Faster installation of 3rd party applications.

Fixed bugs causing hangs and crashes for users with lots of third party applications.

Improved performance in text messaging.

Faster loading and searching of contacts.

Improved accuracy of the 3G signal strength display.

Repeat alert up to two additional times for incoming text messages.

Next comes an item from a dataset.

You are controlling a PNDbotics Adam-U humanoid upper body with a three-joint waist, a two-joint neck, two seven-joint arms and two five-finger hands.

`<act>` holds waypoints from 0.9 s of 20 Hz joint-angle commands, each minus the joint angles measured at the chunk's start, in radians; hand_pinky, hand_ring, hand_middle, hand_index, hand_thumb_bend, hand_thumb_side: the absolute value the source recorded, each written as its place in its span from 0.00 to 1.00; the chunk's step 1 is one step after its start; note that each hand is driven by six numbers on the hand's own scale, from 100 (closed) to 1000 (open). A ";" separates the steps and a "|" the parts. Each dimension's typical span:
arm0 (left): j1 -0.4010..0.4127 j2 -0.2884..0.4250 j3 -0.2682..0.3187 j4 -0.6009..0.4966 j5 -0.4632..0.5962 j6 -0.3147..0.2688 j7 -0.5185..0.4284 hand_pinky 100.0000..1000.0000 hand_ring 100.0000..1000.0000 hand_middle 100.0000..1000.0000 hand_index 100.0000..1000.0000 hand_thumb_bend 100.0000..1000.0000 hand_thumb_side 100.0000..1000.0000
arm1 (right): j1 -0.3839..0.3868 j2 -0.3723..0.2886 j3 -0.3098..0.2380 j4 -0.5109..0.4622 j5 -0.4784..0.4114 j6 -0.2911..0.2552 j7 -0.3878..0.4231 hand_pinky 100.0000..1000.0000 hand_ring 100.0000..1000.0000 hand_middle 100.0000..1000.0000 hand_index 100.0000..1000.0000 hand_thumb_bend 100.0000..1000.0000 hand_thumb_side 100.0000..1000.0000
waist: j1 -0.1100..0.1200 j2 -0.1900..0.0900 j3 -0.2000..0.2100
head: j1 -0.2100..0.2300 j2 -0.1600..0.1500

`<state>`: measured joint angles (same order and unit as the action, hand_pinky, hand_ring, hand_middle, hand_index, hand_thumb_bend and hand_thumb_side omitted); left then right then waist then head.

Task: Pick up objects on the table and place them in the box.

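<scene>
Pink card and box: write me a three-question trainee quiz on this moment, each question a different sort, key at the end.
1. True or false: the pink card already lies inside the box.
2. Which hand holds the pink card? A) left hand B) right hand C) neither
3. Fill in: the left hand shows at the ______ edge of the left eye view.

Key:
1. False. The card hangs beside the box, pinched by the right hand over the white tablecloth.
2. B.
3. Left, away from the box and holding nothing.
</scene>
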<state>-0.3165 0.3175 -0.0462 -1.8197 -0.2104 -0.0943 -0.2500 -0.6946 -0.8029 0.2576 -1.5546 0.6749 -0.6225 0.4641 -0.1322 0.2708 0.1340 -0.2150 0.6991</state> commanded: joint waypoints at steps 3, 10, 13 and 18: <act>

Option to wipe data after ten failed passcode attempts.

Genius playlist creation.


----------



## ehMax (Feb 17, 2000)

shonline said:


> Genius is there for me...


Weird... I just checked again and now its there.


----------



## FeXL (Jan 2, 2004)

ehMax said:


> Weird... I just checked again and now its there.


Cue Rod Serling.


----------



## BobbyFett (Jan 12, 2005)

genius feature only comes alive once you sync your music with an iTunes that's run genius through its library.

regarding this repeat SMS alert, anyone know how that works? is it an option? i sent a message to myself but it only buzzed once? maybe i didn't wait enough or i'm missing the point?


----------



## J-Money (Jul 30, 2005)

I just synced my iPhone, and when it was done, I realized that 2.1 is supposed to come out, so I updated it. The back-up is taking twice as long as the I just did with 2.0.2.


----------



## Moscool (Jun 8, 2003)

ehMax said:


> I thought this update was supposed to have the Genius feature. I don't see it.


Had the same problem on bot my Touch and my iPhone. The Genius features needs to be synchronised from iTunes, this is why it doesn't appear after the firmware upgrade (which only reads from the backup). The order of play is therefore: 

- Run Genius on your iTunes music library
- Upgrade your firmware to 2.1
- Run a normal synch 

Expect quite a few 'not enough songs to make a Genius playlist' messages but, by and large, this is genius!


----------



## JumboJones (Feb 21, 2001)

crazylegsmurphy said:


> Does Stevie not put out release notes with his updates?


Apple - iPhone - Software Update


----------



## Carex (Mar 1, 2004)

Got the genius. 

And it's snappier!!


----------



## alamarco (Aug 31, 2008)

I'm a little bit disappointed. I expected some new features considering it's 2.1 and not 2.0.3. Everything included in the update is more or less a bug fix, except for the Genius capabilities.


----------



## doubles87 (Jul 15, 2008)

Yeah im satisfied with this one so far. The Genius thing in the iPod tho takes up alotta room find i enjoyed the older sleek and slim music play bar (where you scan through a song) its thicker and covers more of the album art but o well i'll deal


----------



## imachungry (Sep 19, 2004)

Underwhelmed.


----------



## fyrefly (Apr 16, 2005)

alamarco said:


> I'm a little bit disappointed. I expected some new features considering it's 2.1 and not 2.0.3. Everything included in the update is more or less a bug fix, except for the Genius capabilities.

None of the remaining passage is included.